# More Python Basics

---
---

## Going Further with Python for Text-mining

This notebook builds on the [previous notebook](1-intro-to-python-and-text.ipynb) to teach you a bit more Python so you can understand the text-mining examples presented in the following notebooks.

These are the fundamentals in working with strings in Python and other basics that every Python user may use every day. However, this is just an introduction and it is not expected that you will be ready and capable of simply diving in to coding straight after completing this course.

Rather, these notebooks and the accompanying live teaching sessions are supposed to give you just a taster of what text-mining with Python is about. By the end of the course I hope you will come away with either: an interest to learn more; or equally valid, an informed feeling that coding is not for you.

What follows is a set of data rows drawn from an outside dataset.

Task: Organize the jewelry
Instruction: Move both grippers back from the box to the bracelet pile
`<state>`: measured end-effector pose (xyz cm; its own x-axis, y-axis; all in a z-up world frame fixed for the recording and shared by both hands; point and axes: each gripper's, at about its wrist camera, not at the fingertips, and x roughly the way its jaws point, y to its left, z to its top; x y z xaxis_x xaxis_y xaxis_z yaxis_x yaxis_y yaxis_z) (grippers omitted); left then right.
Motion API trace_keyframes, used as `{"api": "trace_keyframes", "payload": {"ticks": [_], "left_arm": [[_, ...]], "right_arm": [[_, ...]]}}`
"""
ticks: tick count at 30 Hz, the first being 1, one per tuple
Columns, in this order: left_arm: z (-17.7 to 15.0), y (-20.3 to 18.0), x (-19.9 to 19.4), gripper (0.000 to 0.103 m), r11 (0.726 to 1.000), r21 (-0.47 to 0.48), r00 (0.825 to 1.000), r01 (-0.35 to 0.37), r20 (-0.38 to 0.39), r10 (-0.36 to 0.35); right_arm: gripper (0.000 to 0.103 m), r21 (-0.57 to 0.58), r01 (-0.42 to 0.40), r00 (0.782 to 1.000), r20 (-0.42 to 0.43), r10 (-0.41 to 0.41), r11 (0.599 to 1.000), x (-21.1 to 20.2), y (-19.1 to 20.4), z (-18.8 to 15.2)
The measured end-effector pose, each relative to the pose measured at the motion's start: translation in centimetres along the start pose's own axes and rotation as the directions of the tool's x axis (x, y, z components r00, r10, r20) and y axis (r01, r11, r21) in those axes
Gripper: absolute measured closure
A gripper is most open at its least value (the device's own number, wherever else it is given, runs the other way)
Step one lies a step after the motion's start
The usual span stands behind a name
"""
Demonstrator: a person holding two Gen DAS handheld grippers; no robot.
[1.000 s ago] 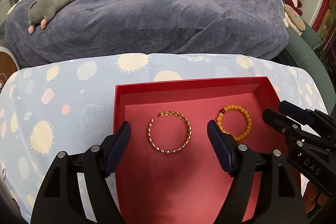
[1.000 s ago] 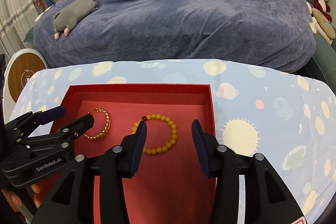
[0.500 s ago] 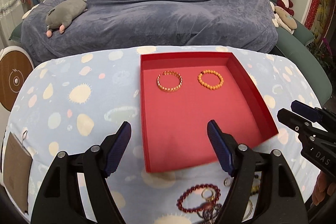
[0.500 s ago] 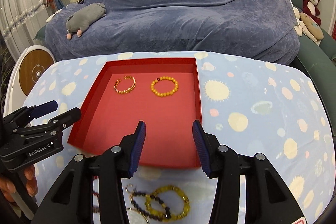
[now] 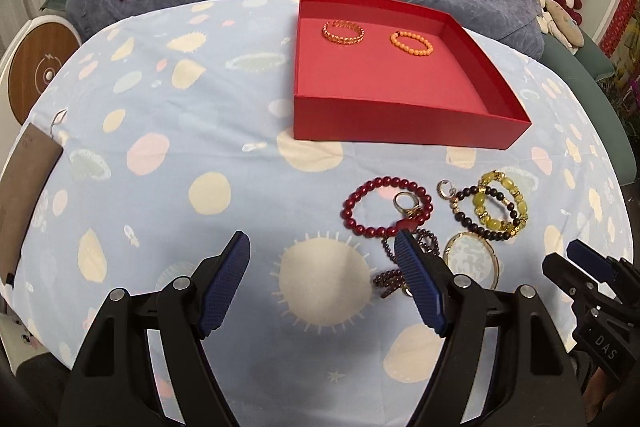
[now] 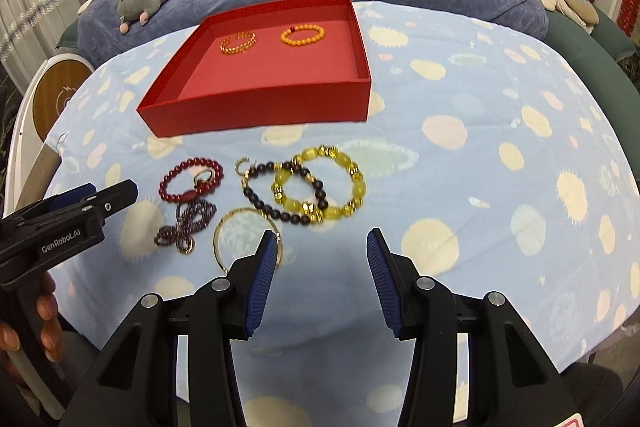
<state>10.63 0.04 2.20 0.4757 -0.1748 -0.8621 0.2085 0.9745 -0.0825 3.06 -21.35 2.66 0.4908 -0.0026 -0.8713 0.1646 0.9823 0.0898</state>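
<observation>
A shallow red cardboard tray [image 5: 404,131] sits on the planet-print cloth tabletop [image 5: 200,131], holding a gold chain bangle [image 5: 343,32] and an orange bead bracelet [image 5: 412,43]. Nearer lie glossy maroon beads [image 6: 191,179], chunky yellow stone beads [image 6: 320,189] and a thin gold hoop [image 6: 246,241]. Left tool [image 5: 322,281] and right tool [image 6: 322,277] gape apart, holding nothing.

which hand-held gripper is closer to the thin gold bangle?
Right. The right hand-held gripper has its left fingertip overlapping the thin gold bangle in view. The left hand-held gripper sits beyond the purple bead strand, further off.
</observation>
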Motion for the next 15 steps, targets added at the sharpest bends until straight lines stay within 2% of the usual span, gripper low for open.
{"api": "trace_keyframes", "payload": {"ticks": [6, 10, 15], "left_arm": [[0.3, -0.1, 1.4, 0.036, 1.000, 0.009, 1.000, -0.014, -0.011, 0.014], [1.2, -0.3, 3.1, 0.041, 1.000, 0.006, 0.999, -0.013, -0.031, 0.013], [1.3, -1.2, 4.8, 0.048, 0.999, 0.047, 0.998, -0.017, -0.061, 0.020]], "right_arm": [[0.057, 0.014, 0.009, 1.000, -0.007, -0.009, 1.000, 0.4, -0.6, -0.3], [0.057, 0.024, 0.017, 1.000, 0.000, -0.017, 1.000, 1.0, -1.0, 0.7], [0.057, 0.042, 0.037, 0.999, 0.004, -0.037, 0.998, 2.3, -2.0, 2.5]]}}
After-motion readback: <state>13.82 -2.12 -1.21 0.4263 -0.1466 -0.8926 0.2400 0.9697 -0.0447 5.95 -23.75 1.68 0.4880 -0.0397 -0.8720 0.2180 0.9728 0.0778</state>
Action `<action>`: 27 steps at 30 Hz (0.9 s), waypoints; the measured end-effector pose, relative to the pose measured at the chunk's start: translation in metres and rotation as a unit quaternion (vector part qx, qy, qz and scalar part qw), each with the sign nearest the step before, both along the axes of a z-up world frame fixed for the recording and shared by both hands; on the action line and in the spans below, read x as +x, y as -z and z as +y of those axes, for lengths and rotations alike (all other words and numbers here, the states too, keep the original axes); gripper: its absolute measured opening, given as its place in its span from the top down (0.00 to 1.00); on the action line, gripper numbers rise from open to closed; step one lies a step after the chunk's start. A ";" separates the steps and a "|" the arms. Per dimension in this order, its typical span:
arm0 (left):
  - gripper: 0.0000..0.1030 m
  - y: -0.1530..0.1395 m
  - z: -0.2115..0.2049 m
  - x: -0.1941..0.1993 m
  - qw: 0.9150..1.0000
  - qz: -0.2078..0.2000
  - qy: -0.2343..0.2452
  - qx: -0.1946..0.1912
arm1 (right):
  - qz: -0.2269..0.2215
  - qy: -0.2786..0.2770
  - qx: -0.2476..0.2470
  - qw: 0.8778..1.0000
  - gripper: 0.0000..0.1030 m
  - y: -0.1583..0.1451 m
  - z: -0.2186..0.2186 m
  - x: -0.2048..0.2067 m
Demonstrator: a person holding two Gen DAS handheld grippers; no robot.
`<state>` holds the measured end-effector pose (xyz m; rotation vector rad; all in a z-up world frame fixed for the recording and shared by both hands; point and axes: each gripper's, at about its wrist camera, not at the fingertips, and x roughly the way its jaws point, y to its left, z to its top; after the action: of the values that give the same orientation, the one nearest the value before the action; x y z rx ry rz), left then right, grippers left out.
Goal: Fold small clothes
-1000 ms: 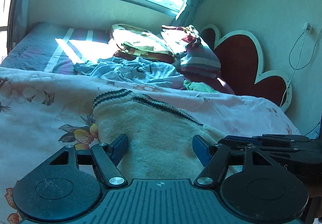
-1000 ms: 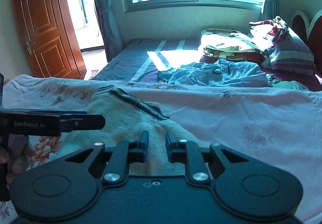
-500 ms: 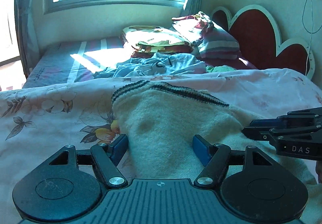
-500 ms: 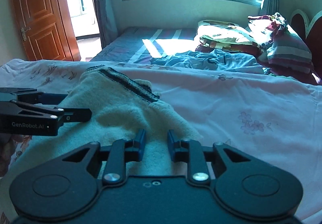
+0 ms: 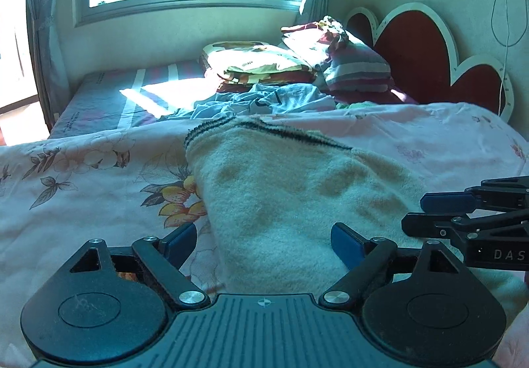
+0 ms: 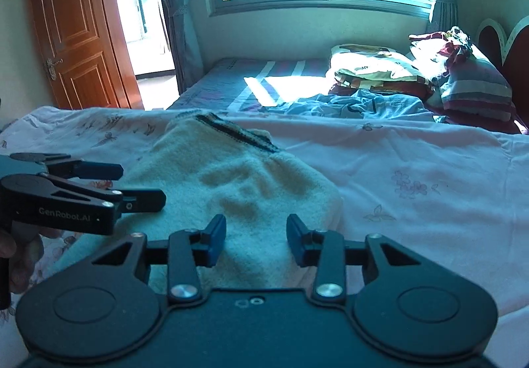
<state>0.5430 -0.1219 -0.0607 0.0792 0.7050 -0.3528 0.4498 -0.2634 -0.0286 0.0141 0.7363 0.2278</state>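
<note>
**Both grippers spread above the cream knit**

Under your left gripper (image 5: 261, 240) the near end of the cream knit garment (image 5: 281, 199) runs beneath the housing, so its lower hem is hidden from both cameras. Your left jaws have just been opening and stand wide, the garment's left edge lying between the blue pads untouched. Your right gripper (image 6: 256, 239) has also just been opening; its jaws stand apart above the fabric, gripping nothing. Whether either set of fingertips brushes the pile you cannot tell.

Only the right wrist view shows your hand (image 6: 15, 255) on the left handle, cut off at the frame's edge, and the wooden door (image 6: 77, 34) beyond. Only the left wrist view shows the heart-shaped headboard (image 5: 420, 50) in full.

Both grippers tilt down toward the bed, side by side, the right one's fingers crossing in from the right edge of the left view.

Farther off, the garment's dark-striped band (image 6: 236, 133) lies on the pink floral sheet (image 5: 82, 183); behind it a crumpled blue cloth (image 5: 264, 102) and stacked bedding (image 6: 380, 70).
</note>
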 end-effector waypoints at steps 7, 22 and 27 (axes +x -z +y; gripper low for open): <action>0.15 -0.008 0.001 -0.012 1.000 -0.003 -0.005 0.010 | -0.009 0.035 0.039 0.999 0.60 -0.012 -0.012 -0.013; 0.15 -0.002 0.059 -0.021 0.982 0.117 0.005 -0.151 | 0.087 0.122 0.328 0.933 0.31 0.022 -0.095 -0.035; 0.15 0.017 0.062 -0.010 0.966 0.167 0.022 -0.194 | 0.128 0.102 0.339 0.926 0.36 0.044 -0.092 -0.023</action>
<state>0.5329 -0.0599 -0.0781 -0.3441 0.9565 -0.5483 0.4269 -0.3549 -0.0727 0.7911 0.8787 0.2746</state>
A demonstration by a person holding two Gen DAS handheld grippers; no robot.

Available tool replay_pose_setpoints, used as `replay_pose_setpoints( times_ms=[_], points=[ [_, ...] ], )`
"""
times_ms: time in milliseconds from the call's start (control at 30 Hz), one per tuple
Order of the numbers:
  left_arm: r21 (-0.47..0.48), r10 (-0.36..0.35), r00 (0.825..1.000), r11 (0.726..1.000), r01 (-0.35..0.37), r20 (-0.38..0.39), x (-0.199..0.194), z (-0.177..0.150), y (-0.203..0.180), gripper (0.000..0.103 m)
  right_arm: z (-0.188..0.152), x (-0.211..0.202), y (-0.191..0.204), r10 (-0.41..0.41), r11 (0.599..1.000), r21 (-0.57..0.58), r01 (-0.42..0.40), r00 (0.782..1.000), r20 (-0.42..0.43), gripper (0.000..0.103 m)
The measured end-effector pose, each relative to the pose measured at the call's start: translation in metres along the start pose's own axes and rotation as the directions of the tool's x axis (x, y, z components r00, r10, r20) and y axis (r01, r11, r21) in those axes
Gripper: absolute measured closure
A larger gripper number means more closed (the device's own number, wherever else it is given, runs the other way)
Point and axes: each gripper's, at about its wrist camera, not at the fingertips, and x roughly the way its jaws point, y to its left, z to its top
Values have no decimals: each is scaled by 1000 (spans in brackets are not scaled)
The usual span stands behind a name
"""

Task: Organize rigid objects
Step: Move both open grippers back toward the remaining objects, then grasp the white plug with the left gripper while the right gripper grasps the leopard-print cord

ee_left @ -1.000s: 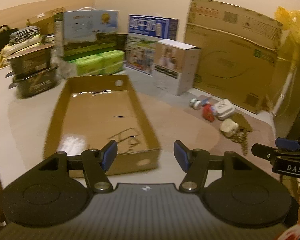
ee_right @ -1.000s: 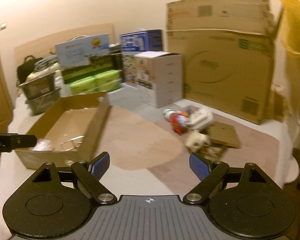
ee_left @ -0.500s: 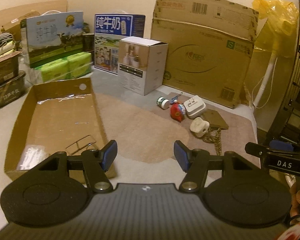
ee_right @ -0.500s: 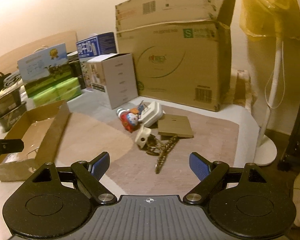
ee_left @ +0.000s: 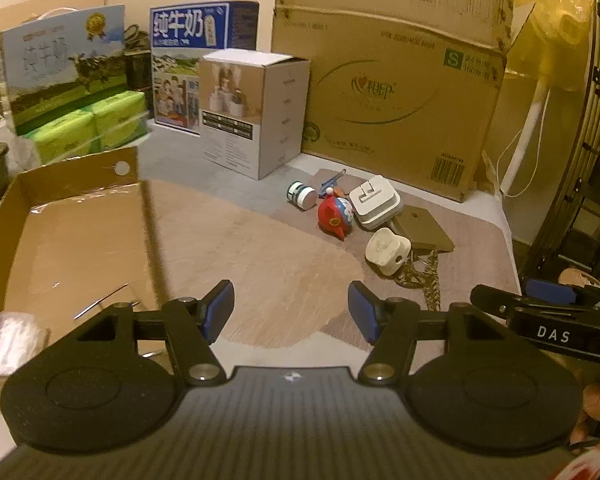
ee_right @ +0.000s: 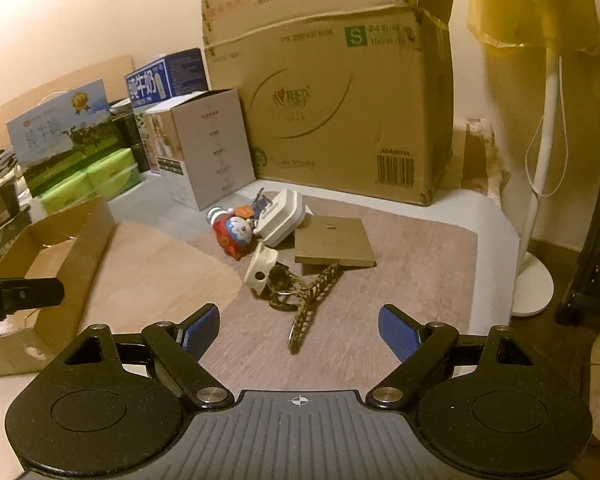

Having said this, there are many approaches to learning programming, and it is often only once you happen upon the right approach for you that you make good progress. It is worth trying different topics, teachers, media and learning styles. I tried to learn programming several times over many years and eventually found the right course that kickstarted my own coding journey.

---
---

## Recap of Strings
Welcome back! Here's a quick recap of what we learnt in [1-intro-to-python-and-text](1-intro-to-python-and-text.ipynb). Strings are the way that Python deals with text. 

Create a *string* and store it with a *name*:

In [None]:
my_sentence = 'The Moon formed 4.51 billion years ago.'
my_sentence

_Concatenate_ strings together:

In [None]:
my_sentence + " " + "It is the fifth-largest satellite in the Solar System."

_Index_ a string. Remember that indexing in Python starts at 0.

In [None]:
my_sentence[16]

_Slice_ a string. Remember that the slice goes from the first index up to but _not_ including the second index.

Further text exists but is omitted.